Of course, I've also got to talk about the cast. Each and every cast member brings it, delivering the best work of their careers so far. Jesse Eisenberg is ridiculously great as Facebook founder Mark Zuckerberg. His speech, his mannerisms - they're at once unique and stylized and yet 100% believable and real. His version of Zuckerberg is eccentric and awkward, sure. But he also feels like someone you might know. He doesn't feel like a cartoon character or a mere impression. He feels like a damn good character brought to life. This is an award-worthy performance from Jesse Eisenberg. And Andrew Garfield is just as good if not even better. His character, Eduardo Saverin, is more emotional than Zuckerberg, and so Garfield gets a lot of the movie's big, dramatic, emotional scenes. And yep, he nails 'em. Garfield again shows that he is one of the best young actors out there. This is also, easily, Justin Timberlake's best movie role ever. Timberlake's Sean Parker is a rockstar of the digital world - a smiling charmer with more than a hint of sinister temptation in his eyes. He brings the star-struck Zuckerberg into his pseudo-glamorous life and leaves an unmistakable stamp on the evolution of Facebook. Armie Hammer is also superb, playing both Winklevoss twins thanks to some impressive and seamless digital f/x. Serving as great foils for Zuckerberg, the Winklevoss brothers help establish the unique world of Harvard and the elitist Ivy League establishment that still dominates the culture of the school. Rooney Mara also has a small but crucial role as Erica Albright - that girl in the first scene who breaks up with Zuckerberg in a Cambridge bar. A made-up character, but an important one, Erica's presence haunts the entirety of the film, and Mara makes her a worthy one-that-got-away - a BU girl (go BU!) who makes for a formidable sparring partner with the sharp-as-a-tack founder of Facebook.

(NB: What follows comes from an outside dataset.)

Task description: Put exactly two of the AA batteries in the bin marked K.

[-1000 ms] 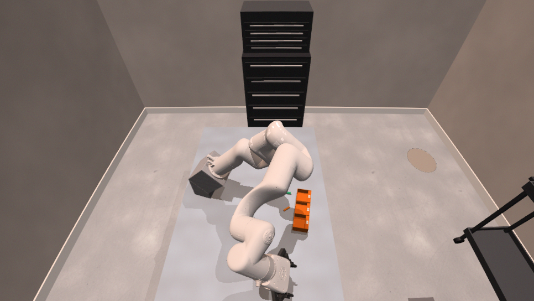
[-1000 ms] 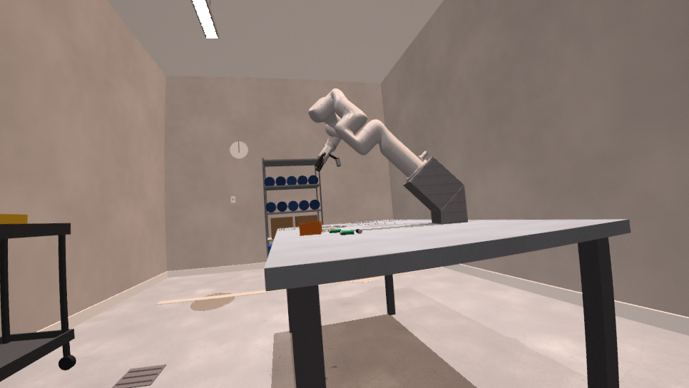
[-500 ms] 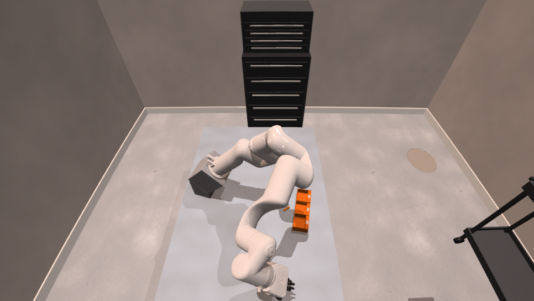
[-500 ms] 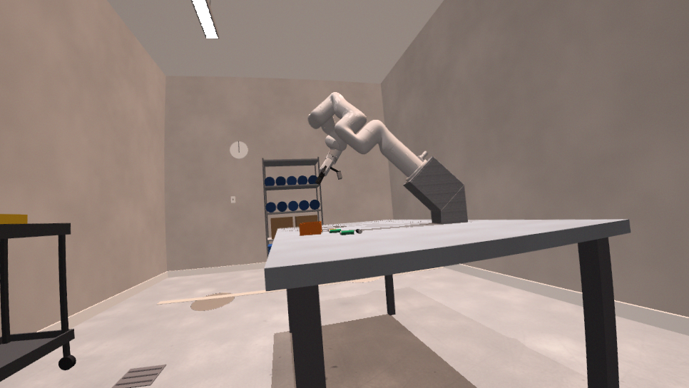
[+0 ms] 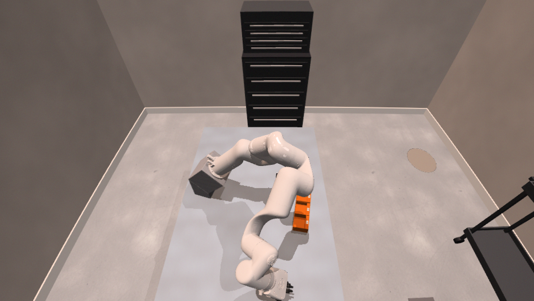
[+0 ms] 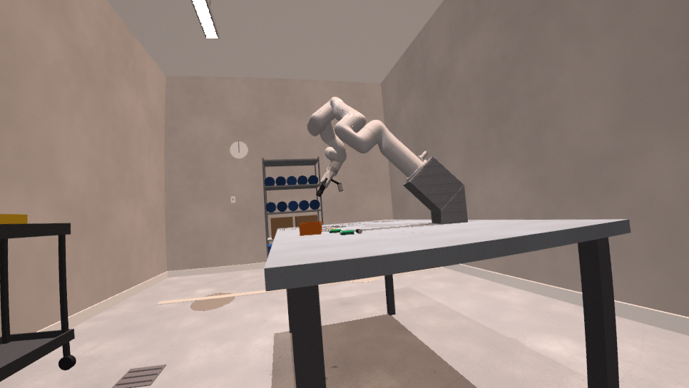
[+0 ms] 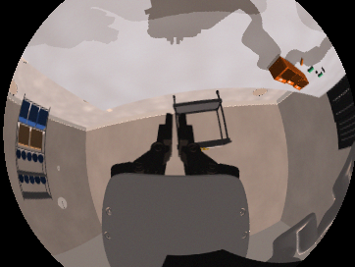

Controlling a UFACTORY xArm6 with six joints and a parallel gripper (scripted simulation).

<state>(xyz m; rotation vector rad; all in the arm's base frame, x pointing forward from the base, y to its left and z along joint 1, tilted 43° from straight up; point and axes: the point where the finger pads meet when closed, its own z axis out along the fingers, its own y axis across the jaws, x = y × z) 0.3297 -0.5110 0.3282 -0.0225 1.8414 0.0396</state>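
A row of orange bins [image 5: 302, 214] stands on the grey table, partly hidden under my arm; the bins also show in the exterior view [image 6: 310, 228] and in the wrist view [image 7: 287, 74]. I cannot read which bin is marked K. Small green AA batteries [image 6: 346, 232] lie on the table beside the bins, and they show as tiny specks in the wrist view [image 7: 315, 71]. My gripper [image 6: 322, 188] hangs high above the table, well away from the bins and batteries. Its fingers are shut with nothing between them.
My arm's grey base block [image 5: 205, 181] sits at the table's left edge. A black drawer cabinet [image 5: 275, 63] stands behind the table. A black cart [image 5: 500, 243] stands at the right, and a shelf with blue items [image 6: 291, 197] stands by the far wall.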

From the opening scene of The Social Network, I knew I was watching something special. The movie grabs you from the get-go and never lets up. By the time the credits began to roll, I was shellshocked. Stunned. The ending was every bit as powerful as the opening, and the story in between was consistently captivating. I saw this movie as part of my birthday celebration, and going in I worried that I might be too distracted by all the party-planning to fully focus in on the film at hand. But that wasn't the case. I was 100% immersed in the film for its duration, and when it was over I eagerly discussed it with my friends, all of us in agreement that we had just seen a landmark movie. This is a fantastic film in and of itself. But when looked at in the context of recent history, in terms of how it sheds light on the world in which we live in today - a place where we're simultaneously connected to everyone and no one - it becomes, I think, a singular achievement. This is a film that lives up to the hype. A film that feels important and yet never fails to entertain. It's David Fincher and Aaron Sorkin and a cast of some of Hollywood's best young actors each bringing their absolute A-games. The Social Network is a must-see, and the first truly great movie of the Fall.